Cupijó também vinha de uma família ligada à música. Ele era filho de Vicente Serão de Castro, figura importantíssima da música do município de Cametá. Seu pai nasceu em 1891 e foi remanescente do apogeu daquela cidade tocantina na época do intendente Heitor de Mendonça. Vicente Serrão de Castro foi regente da tradicional Banda de Música Euterpe Cametaense, e mestre-capela e regente do Coro Lira Angélica. Foi autor de vasta obra, em que constavam valsas, serenatas, quadrilhas, dobrados e música sacra [ii].
Graças a isso Cupijó teve contato muito cedo com a música. Seu primeiro instrumento foi o surdo, depois o prato, mas desde muito novo aprendeu segundo a leitura de partitura. Mais tarde aprendeu a tocar banjo, bateria, clarinete e violão. Tocou na Banda Euterpe Cametaense, a mesma que foi dirigida por seu pai. Sua estréia como músico se deu tocando bateria em um conjunto de propriedade de seu pai, o “Ases do Ritmo”, em um baile de fim de ano, em 1960 [iii].
Em 1961 passou a dirigir a Banda Euterpe, já que seu pai havia falecido, e também passou a atuar definitivamente no “Ases do Ritmo” nos aos 70. Além disso, dedicou-se a ensinar música gratuitamente, tendo uma escola de música em sua casa. Também dirigiu por certo período o coral da Matriz da Prelazia de Cametá.
Em 1973 lança o siriá em LP pela primeira vez, ao mesmo tempo em que o carimbó estourava no mercado regional. Em 1975 já chegava com o siriá a várias áreas do Brasil. Nesta época, seu terceiro disco, “Mestre Cupijó e seu ritmo”, foi gravado pela gravadora Continental.

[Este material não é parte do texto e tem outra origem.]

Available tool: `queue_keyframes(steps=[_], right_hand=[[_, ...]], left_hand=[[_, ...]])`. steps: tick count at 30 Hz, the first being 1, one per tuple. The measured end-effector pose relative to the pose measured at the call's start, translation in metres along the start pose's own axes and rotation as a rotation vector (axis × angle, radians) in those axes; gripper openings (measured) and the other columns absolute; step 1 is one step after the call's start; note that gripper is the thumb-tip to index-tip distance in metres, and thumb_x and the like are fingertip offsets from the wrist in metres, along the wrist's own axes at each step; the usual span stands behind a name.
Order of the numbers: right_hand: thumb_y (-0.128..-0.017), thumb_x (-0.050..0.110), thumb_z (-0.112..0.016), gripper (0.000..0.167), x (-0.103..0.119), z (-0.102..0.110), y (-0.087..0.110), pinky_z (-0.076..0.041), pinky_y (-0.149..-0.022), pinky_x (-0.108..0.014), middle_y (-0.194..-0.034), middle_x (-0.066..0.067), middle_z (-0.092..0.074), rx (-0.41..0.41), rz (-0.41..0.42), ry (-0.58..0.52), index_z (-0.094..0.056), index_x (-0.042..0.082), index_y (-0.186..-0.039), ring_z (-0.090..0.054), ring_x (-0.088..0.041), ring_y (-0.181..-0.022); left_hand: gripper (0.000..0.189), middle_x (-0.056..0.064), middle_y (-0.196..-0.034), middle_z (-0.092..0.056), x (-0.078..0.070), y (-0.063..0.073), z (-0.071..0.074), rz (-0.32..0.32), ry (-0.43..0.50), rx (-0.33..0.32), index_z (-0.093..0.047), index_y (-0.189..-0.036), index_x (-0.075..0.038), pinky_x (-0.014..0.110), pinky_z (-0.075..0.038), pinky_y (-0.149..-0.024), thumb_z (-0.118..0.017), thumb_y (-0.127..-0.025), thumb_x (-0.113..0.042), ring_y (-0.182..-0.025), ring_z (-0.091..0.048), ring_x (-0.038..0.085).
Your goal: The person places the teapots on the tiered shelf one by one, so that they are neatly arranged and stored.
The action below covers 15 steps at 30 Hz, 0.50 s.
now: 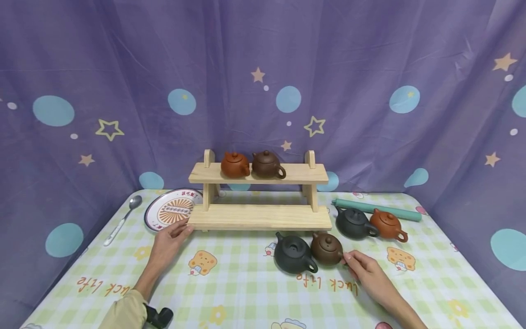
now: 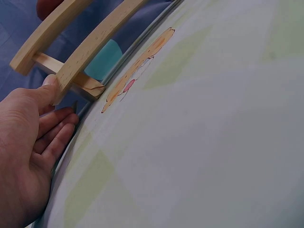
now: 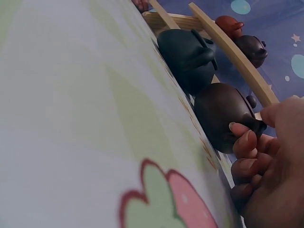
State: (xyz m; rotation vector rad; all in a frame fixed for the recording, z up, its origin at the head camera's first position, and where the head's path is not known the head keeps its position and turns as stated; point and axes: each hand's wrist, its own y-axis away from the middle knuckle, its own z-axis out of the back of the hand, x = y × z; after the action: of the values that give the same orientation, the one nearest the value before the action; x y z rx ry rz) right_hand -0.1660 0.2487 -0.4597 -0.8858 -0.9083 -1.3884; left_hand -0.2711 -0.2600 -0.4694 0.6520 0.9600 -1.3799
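Observation:
A two-tier wooden shelf (image 1: 259, 216) stands on the table. My left hand (image 1: 169, 242) holds the left end of its lower board, thumb on the wood and fingers under it, as the left wrist view shows. With my right hand (image 1: 367, 274) I pinch the handle of a dark brown teapot (image 1: 326, 249) in front of the shelf. In the right wrist view, that brown teapot (image 3: 221, 116) is upright, low over the cloth. Close on its left is a black teapot (image 1: 292, 255). An orange-brown teapot (image 1: 234, 165) and another dark brown teapot (image 1: 266, 164) sit on the upper board.
Right of the shelf stand another black teapot (image 1: 354, 224) and another orange-brown teapot (image 1: 386, 224), with a green rolled cloth or tube (image 1: 394, 212) behind them. A patterned plate (image 1: 154, 214) lies behind my left hand, and a spoon (image 1: 123, 221) farther left. A purple curtain (image 1: 349, 55) closes the back.

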Motion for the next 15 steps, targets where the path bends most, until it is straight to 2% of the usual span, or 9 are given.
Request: queue_keyframes(steps=[15], right_hand=[[-0.112, 0.025, -0.048, 0.031, -0.0005, -0.0007, -0.0005, -0.042, -0.064, -0.029, -0.071, -0.007, -0.049, 0.014, -0.041, -0.018, -0.066, 0.0, -0.106, -0.046, -0.018, -0.062]], left_hand=[[0.061, 0.024, -0.13, -0.066, -0.0003, 0.0001, -0.0003, 0.006, 0.002, -0.002, -0.051, -0.147, 0.003, 0.048, -0.044, -0.111, -0.065, -0.104, -0.038, -0.122, -0.064, 0.038]])
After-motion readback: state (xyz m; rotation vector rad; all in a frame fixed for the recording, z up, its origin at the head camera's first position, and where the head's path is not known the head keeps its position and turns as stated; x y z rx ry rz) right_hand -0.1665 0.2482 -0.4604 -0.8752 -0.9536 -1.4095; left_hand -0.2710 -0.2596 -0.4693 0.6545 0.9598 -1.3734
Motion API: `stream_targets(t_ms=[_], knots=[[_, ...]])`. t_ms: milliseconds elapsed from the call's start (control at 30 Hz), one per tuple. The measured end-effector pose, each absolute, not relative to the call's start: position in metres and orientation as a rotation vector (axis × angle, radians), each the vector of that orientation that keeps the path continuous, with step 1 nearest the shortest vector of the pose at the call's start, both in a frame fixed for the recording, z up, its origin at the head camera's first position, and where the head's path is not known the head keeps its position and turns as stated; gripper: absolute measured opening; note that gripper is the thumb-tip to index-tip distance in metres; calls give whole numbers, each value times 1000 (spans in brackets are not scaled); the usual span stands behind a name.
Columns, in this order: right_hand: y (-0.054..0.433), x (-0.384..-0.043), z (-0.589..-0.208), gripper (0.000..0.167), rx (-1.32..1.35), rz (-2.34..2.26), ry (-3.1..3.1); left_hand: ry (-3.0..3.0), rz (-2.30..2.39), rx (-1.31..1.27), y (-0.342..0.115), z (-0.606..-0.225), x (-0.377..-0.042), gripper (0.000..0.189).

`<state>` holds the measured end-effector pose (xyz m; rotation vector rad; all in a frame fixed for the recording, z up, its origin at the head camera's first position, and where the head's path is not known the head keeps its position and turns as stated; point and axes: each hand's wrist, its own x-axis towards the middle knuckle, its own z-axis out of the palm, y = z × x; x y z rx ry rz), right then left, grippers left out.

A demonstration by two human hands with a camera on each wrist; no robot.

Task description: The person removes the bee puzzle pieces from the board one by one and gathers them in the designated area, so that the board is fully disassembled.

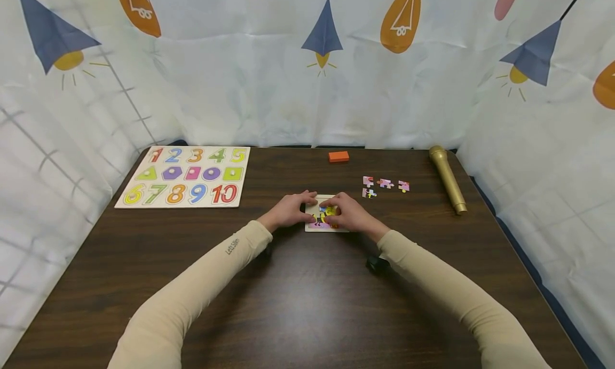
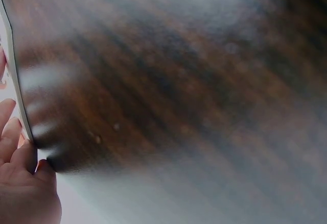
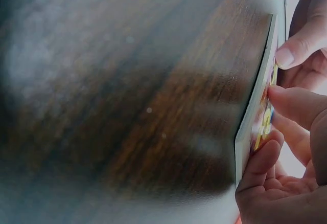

Mesmo no período de maior divulgação do siriá, Cupijó dizia preferir o sossego de sua cidade interiorana. Não gostava muito de ir a Belém e a outras cidades maiores, só o fazia devido às necessidades inerentes à sua carreira. Essa badalação da cidade grande estava ligada também à badalação dos ritmos da moda. Neste sentido ele dizia que preferia o siriá “autêntico”, que ajudou a difundir. Falava ainda que talvez mais adiante começasse a ocorre com o siriá o mesmo que estava ocorrendo com o carimbó. Reclamava que o interesse dos mais “espertos” na busca do lucro estava se sobrepondo ao interesse da “autenticidade”. É importante observar que Cupijó se dizia um artista da música folclórica e não da música popular. Arrematava: “hoje o siriá é mais verdadeiro porque é menos sofisticado”[iv]. Cupijó se dizia um divulgador do folclore paraense, uma pessoa ligada por vivência a esse folclore: “Moro no interior, vivo, danço, conheço, bato tambor, toco, pino (...) sei a linguagem do homem do interior, converso com ele e vivo minha vida como um homem do interior”[v]. Daí que tinha forte aversão aos músicos da capital que tendiam a ir ao interior para conhecer as músicas daquela população com os seus gravadores na mão e depois gravavam como se fossem suas. “E não há nenhuma providência sobre esse comportamento. O Folclore deve ser visto como cultura do povo, anônimo”[vi] - concluía a este respeito.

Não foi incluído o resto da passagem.